00:00 Il y a beaucoup de vos confrères qui disent, et qui ne comprennent pas pourquoi, par exemple,
00:02 il n'y a pas une information judiciaire qui soit ouverte aujourd'hui.
00:06 Alors c'est un peu technique, mais est-ce qu'il permettrait de désigner un juge d'instruction
00:09 et visiblement d'avoir d'autres moyens d'enquête ? Pourquoi est-ce que ça n'est pas fait ?
00:12 Oui, alors ça n'accélérerait pas le processus et ça ne changerait pas les moyens d'investigation.
00:18 Aujourd'hui, celui, en l'espèce, celle qui est en charge de l'enquête, c'est la procureure de la République.
00:23 Ça basculera in fine vers la juge d'instruction.
00:27 Là, on cherche juste à savoir qui est à la tête de l'enquête.
00:30 Est-ce que c'est le ministère public ? Est-ce que c'est le procureur ?
00:33 Ou est-ce que c'est un magistrat du siège ?
00:34 Mais pour vous, ça ne change rien ?
00:35 Ça ne change rien aux moyens d'investigation qui sont développés, aux techniques de recherche
00:40 et à la célérité avec laquelle tout peut être fait pendant les 48, 72, 96 heures
00:46 qui sont en train de s'écouler et s'égrener.
00:48 Vous avez dit effectivement que soit il y avait une piste qui se dégageait très vite dans ces 72, 96 heures,
00:55 soit on pouvait partir vers quelque chose de plus long.
00:56 Comment est-ce qu'on accompagne la famille dans ces cas-là ?
00:58 Pour leur dire, écoutez, visiblement, il y a un travail de la part des enquêteurs, des gendarmes
01:03 qui va être minutieux, qui va être un travail de fourmi, mais qui va durer peut-être des semaines, des mois.
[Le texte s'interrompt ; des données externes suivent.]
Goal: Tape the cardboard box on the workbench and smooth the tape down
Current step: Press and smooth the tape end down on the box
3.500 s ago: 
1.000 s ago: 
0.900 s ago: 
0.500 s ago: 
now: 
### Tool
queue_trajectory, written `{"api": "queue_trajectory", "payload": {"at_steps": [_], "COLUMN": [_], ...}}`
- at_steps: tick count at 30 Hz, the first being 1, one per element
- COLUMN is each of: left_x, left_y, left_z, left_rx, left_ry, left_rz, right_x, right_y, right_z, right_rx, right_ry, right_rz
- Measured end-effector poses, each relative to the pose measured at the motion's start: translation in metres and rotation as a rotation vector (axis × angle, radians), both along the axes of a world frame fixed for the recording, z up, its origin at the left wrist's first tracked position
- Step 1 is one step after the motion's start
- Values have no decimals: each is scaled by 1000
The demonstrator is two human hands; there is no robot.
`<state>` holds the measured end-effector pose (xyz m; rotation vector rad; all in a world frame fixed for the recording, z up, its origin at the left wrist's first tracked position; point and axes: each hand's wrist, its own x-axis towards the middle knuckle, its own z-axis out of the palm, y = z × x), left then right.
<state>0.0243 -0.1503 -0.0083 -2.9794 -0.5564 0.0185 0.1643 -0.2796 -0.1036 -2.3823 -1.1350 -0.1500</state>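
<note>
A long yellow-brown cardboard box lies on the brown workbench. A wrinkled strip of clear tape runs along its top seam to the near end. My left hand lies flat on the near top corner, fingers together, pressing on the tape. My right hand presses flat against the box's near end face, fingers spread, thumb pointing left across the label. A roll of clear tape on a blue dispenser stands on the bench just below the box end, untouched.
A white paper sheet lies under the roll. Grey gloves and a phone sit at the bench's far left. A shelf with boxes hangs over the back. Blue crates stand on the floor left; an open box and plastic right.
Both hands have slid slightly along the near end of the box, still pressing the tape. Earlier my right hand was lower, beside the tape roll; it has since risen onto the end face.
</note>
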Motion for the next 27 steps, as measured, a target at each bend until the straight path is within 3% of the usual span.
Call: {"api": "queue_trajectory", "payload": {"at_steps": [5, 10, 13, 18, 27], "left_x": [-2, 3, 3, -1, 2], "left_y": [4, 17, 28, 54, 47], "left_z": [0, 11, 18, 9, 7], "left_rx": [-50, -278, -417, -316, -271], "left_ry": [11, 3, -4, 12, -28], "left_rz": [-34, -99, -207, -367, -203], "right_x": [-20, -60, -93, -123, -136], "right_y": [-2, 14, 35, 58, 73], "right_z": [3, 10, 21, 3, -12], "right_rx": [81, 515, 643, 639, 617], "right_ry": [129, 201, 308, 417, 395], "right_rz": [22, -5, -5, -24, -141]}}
01:07 Comment est-ce qu'on accompagne la famille là ?
01:09 Oui, alors des semaines, des mois et peut-être même des années.
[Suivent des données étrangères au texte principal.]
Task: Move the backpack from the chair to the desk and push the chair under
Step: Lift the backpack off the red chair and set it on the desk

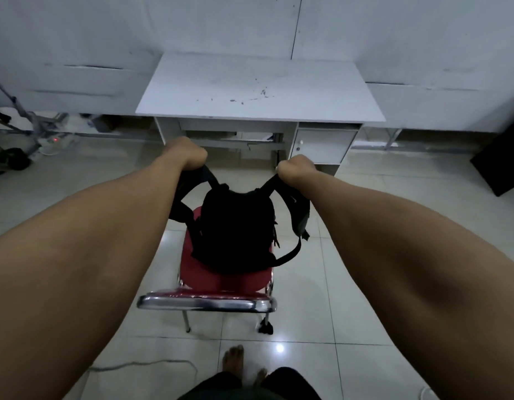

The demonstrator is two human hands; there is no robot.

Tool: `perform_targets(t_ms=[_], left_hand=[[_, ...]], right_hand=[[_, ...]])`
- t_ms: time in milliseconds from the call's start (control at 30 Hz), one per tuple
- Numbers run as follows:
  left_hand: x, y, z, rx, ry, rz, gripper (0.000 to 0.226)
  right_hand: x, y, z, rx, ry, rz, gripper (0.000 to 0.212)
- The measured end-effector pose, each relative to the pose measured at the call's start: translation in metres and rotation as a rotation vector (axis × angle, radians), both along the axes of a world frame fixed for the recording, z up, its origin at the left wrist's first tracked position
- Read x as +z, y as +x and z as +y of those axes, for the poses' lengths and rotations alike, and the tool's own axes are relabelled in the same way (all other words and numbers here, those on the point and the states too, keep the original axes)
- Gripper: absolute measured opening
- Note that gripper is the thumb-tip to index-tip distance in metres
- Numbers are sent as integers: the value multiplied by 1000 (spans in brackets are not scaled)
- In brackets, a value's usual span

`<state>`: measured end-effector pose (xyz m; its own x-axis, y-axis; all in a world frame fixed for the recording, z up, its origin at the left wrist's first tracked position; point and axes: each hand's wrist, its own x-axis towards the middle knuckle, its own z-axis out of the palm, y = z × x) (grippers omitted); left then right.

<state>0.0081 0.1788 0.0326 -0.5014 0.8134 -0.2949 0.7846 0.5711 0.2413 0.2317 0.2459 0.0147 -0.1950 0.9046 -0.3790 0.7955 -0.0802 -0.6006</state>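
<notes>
A black backpack [235, 226] hangs upright over the red seat of a chrome-framed chair [221, 281] in the middle of the view. My left hand [186, 153] is closed on its left shoulder strap. My right hand [296, 168] is closed on its right shoulder strap. Both straps are pulled taut upward and outward. Whether the bag's bottom still touches the seat is hard to tell. The white desk [258, 88] stands beyond the chair against the wall, its top bare except for dark marks.
The desk has a small cupboard [322, 145] under its right side and a keyboard shelf under the middle. A dark box [501, 166] stands on the floor at right. Cables and gear [16, 151] lie at left. A cord [140, 366] crosses the tiles near my bare feet [234, 360].
</notes>
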Motion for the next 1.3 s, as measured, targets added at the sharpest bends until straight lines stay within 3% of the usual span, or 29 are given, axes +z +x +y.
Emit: perform_targets(t_ms=[200,367,433,533,600,700,800,967,1067,1233,1300], left_hand=[[-13,28,29,-190,-536,-33,23],[-58,69,40,-377,-765,200,27],[-90,72,40,-419,-845,183,54],[-127,77,28,-484,-800,123,88],[-144,77,23,-498,-758,61,99],[-159,64,17,-474,-627,117,73],[-162,52,16,-463,-490,40,42],[-147,59,28,-486,-362,13,19],[-138,79,36,-471,-339,-2,18],[-109,132,62,-435,-257,-18,12],[-97,156,74,-405,-236,-2,22]], right_hand=[[-25,13,23,127,-131,19,25],[-37,14,34,241,-220,52,32],[-45,19,38,252,-257,67,31],[-52,22,37,206,-335,127,20],[-58,20,39,174,-363,157,16],[-65,18,41,145,-391,169,20],[-69,21,41,174,-408,106,22],[-71,41,39,186,-351,-41,27],[-75,55,41,238,-258,-169,19],[-80,81,47,425,-156,-309,32],[-79,91,48,475,-172,-297,39]])
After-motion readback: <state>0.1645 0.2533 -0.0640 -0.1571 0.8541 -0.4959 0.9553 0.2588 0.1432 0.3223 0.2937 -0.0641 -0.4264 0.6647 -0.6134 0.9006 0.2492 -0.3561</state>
01:12 Là, le procureur de la République, il va avoir la main encore quelques jours,
01:15 mais très rapidement, ça va basculer vers un juge d'instruction.
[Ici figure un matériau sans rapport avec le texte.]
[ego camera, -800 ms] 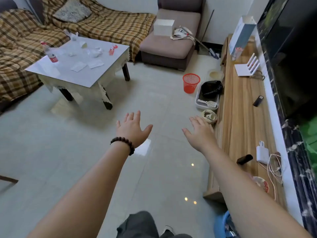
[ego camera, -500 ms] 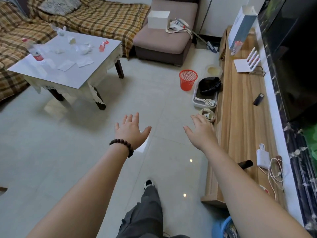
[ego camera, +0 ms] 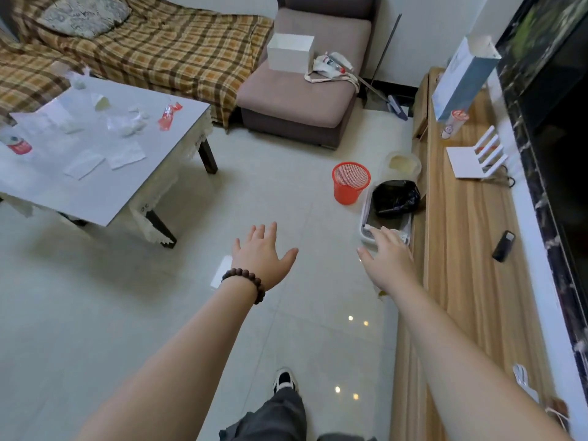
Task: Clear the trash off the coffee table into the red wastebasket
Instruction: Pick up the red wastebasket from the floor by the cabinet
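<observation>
My landmark is one round red mesh plastic wastebasket (ego camera: pixel 350 183), standing upright on the pale tiled floor, just left of a grey tray (ego camera: pixel 364 219) holding a black bag.

Well to the left of the wastebasket stands one low white-topped coffee table (ego camera: pixel 105 198). On it I count two flat white paper napkins (ego camera: pixel 105 159), one crumpled red-and-clear wrapper (ego camera: pixel 168 114), one cluster of crumpled white tissue (ego camera: pixel 133 124), one small pale cup (ego camera: pixel 101 102) and one plastic bottle with a red label (ego camera: pixel 16 144); other pale scraps there are too blurred to count.

Nearer me than the wastebasket, my two bare hands are stretched forward over the floor. My left hand (ego camera: pixel 264 257), with one dark beaded bracelet (ego camera: pixel 246 283) at the wrist, is spread wide, empty, touching nothing. My right hand (ego camera: pixel 386 257) is likewise spread flat and empty, palm down.
</observation>
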Tool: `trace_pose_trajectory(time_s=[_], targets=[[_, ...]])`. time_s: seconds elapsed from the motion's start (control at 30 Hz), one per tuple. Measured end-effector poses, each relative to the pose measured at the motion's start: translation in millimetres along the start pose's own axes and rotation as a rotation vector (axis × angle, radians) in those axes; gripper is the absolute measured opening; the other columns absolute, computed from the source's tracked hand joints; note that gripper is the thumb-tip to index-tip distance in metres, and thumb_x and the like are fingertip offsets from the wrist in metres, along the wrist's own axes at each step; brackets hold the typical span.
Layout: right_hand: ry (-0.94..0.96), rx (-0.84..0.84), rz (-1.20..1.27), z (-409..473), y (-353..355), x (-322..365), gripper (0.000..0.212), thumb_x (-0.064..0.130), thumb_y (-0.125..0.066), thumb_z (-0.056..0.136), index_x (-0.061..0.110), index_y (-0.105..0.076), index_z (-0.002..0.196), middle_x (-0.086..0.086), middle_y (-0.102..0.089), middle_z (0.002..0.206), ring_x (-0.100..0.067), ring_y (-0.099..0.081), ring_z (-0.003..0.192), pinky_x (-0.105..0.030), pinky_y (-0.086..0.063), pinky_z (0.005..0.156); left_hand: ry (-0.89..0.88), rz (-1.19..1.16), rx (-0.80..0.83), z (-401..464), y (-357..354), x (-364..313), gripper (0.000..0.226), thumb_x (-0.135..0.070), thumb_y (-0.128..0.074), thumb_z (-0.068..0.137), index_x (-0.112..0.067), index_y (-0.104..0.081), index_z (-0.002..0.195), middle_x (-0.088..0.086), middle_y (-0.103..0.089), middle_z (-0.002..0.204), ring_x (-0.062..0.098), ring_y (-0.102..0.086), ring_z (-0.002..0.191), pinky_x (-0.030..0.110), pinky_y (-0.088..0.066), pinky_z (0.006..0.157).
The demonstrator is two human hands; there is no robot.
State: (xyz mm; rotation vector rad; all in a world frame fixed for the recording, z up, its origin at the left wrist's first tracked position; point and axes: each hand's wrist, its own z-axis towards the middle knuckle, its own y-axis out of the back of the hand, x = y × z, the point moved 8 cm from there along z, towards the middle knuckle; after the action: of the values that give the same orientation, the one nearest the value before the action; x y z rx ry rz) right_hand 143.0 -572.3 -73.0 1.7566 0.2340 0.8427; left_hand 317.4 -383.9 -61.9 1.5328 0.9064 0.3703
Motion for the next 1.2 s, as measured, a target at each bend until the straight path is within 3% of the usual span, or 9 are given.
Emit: trace_pose_trajectory(time_s=[0.4, 0.7, 1.1, 1.2], targets=[[-0.110, -0.006, 0.061, 216.9, 41.9, -51.7, 0.058, 0.041, -0.047, 0.094, 0.015, -0.033, 0.144, -0.010, -0.025, 0.157, -0.026, -0.014, 0.146, -0.049, -0.017, 0.118, -0.069, 0.037, 0.012, 236.2, 10.7, -81.7, 0.078, -0.063, -0.031, 0.088, -0.020, -0.015, 0.151, 0.004, -0.022, 0.157, 0.020, -0.012, 0.145, 0.047, -0.010, 0.113], [-0.073, 0.021, 0.053, 411.0, 85.4, -111.0, 0.053, 0.039, -0.051, 0.093, 0.012, -0.042, 0.138, -0.010, -0.038, 0.149, -0.028, -0.025, 0.142, -0.050, -0.024, 0.115, -0.007, 0.062, 0.029, 429.0, 10.9, -171.0, 0.075, -0.059, -0.033, 0.089, -0.017, -0.019, 0.149, 0.006, -0.026, 0.154, 0.022, -0.017, 0.143, 0.048, -0.018, 0.111], [-0.129, 0.053, 0.074, 561.7, 96.0, -150.5, 0.039, 0.034, -0.054, 0.092, 0.006, -0.053, 0.120, -0.014, -0.043, 0.144, -0.028, -0.029, 0.139, -0.044, -0.026, 0.110, -0.058, 0.089, 0.104, 589.0, -2.9, -241.9, 0.076, -0.058, -0.035, 0.089, -0.017, -0.018, 0.150, 0.006, -0.026, 0.155, 0.023, -0.015, 0.144, 0.048, -0.015, 0.113], [-0.147, 0.074, 0.073, 599.2, 84.4, -155.6, 0.044, 0.034, -0.053, 0.093, 0.006, -0.050, 0.127, -0.014, -0.041, 0.146, -0.029, -0.028, 0.140, -0.044, -0.026, 0.112, -0.081, 0.097, 0.133, 633.6, -11.0, -247.2, 0.076, -0.059, -0.035, 0.089, -0.017, -0.017, 0.150, 0.007, -0.022, 0.156, 0.024, -0.013, 0.144, 0.049, -0.013, 0.114]])
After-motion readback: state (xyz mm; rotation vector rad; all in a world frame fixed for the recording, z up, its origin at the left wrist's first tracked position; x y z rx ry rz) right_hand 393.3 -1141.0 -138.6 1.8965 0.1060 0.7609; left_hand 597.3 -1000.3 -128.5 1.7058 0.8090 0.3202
01:18 Et le juge d'instruction, on lui donne à peu près 18 mois pour enquêter.
01:23 C'est une moyenne qui est prévue par le Code de procédure pénale.
01:25 Ça peut être 24 mois, ça peut être 36 mois.
01:27 On a parlé d'un des dossiers tout à l'heure qui vient de célébrer malheureusement ses trois ans.
01:33 Donc ça peut être un temps qui est relativement long, voire très long.
01:36 Et là, évidemment, il faut les accompagner.
01:38 Il faut leur expliquer ce qui se passe au fur et à mesure de l'enquête.
01:41 L'avocat, vous savez, c'est celui aussi qui est là pour faire la transition.
01:45 C'est le trait d'union entre l'institution judiciaire, qui est une institution froide, implacable.
01:49 Elle n'est pas là pour faire des sentiments.
01:51 Elle n'est pas là pour chouchouter.
01:53 Elle est là pour manifester la vérité, pour trouver la vérité.
01:57 Et donc, face à cette institution judiciaire, qui est une institution froide,
02:00 et face à des clients qui ont besoin, envie, qui sont en quête de réponse,
02:05 l'avocat, c'est un peu le trait d'union qui va prendre la procédure,
02:08 qui va la traduire, qui va expliquer ce qui se passe
02:10 et surtout ce qui va se passer les prochaines étapes.